TF Holdings indirectly owns 80% of Tenke Fungurume Mining. Freeport-McMoRan has a 70% interest in TF Holdings and an effective 56% stake in Tenke. Lundin Mining owns 24% and has a right of first offer to buy the assets for 90 days, with Congolese state-owned company Gécamines holding 20%.

Freeport-McMoRan doesn't expect a material gain or loss on the transaction and anticipates using the net proceeds to repay debt. 

Freeport-McMoRan also agreed to negotiate exclusively with CMOC until Dec. 31 to sell its interests in Freeport Cobalt, including the Kokkola Cobalt Refinery in Finland, for $100 million and the Kisanfu Exploration project in the Democratic Republic of the Congo for $50 million. The sale of the Freeport Cobalt interests is also subject to a right of first offer from Lundin Mining.

Freeport Cobalt includes the large-scale cobalt refinery in Kokkola and related worldwide sales and marketing business in which Freeport-McMoRan holds an effective 56% interest. Kisanfu is a copper and cobalt exploration project near Tenke that Freeport-McMoRan owns 100%.

Freeport-McMoRan CEO and president Richard Adkerson said in the statement that the transaction is another significant step to strengthen its balance sheet and enhance value for shareholders. So far this year, it's announced more than $4 billion in divestitures. "We are committed to our immediate objective of reducing debt while retaining a large portfolio of high-quality assets and resources and a leading position in the global copper industry," he said.
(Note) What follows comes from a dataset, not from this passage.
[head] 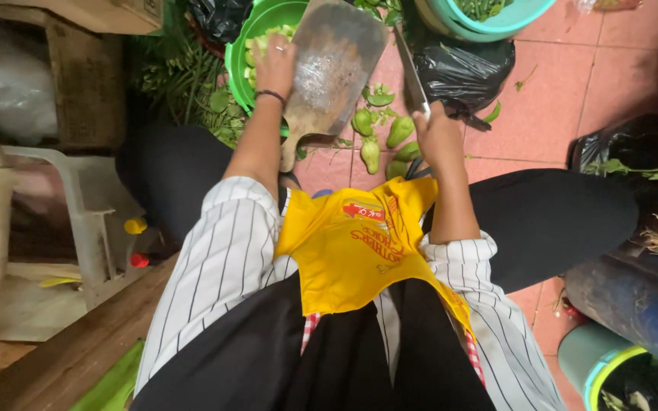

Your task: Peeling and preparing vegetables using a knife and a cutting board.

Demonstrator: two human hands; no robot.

Freeport has been selling assets to lighten its $20 billion debt load during the worst downturn in the natural resources markets in years.

Chinese companies have been picking up assets to help fuel their economy, with Shanghai- and Hong Kong-list CMOC saying last month it had agreed to buy Anglo American's (NGLOY) niobium and phosphate business in Brazil for $1.5 billion and had $4 billion to pick up more mining assets around the world.

Freeport-McMoRan said it will have a services agreement to provide "continuity of operations" and doesn't expect the transaction to impact Tenke's operations, employment, taxes and benefits provided to the Democratic Republic of the Congo, which has received $1.5 billion in taxes and related payments.

The operation provides employment to around 3,400 full-time operational workers and 4,200 contractors. About 98% of the operational employees and 93% of the contract work force are citizens of the Democratic Republic of the Congo.

Tenke had consolidated recoverable reserves totaling 7.2 billion pounds of copper and 874 million pounds of cobalt at the end of last year, and 2015 sales totaling 467 million pounds of copper and 35 million pounds of cobalt at a net unit cash cost of $1.21 per pound.

Freeport-McMoRan expects the transaction to close in the fourth quarter if it clears regulators and CMOC shareholders, 63% of whom have already said they would vote in favor of the deal.

Freeport-McMoRan owns the Grasberg minerals district in Indonesia, one of the world's largest copper and gold deposits; has mining operations in the Americas, including the large-scale Morenci minerals district in North America and the Cerro Verde operation in South America; and holds significant U.S. oil and natural gas assets principally in the deepwater Gulf of Mexico and in California.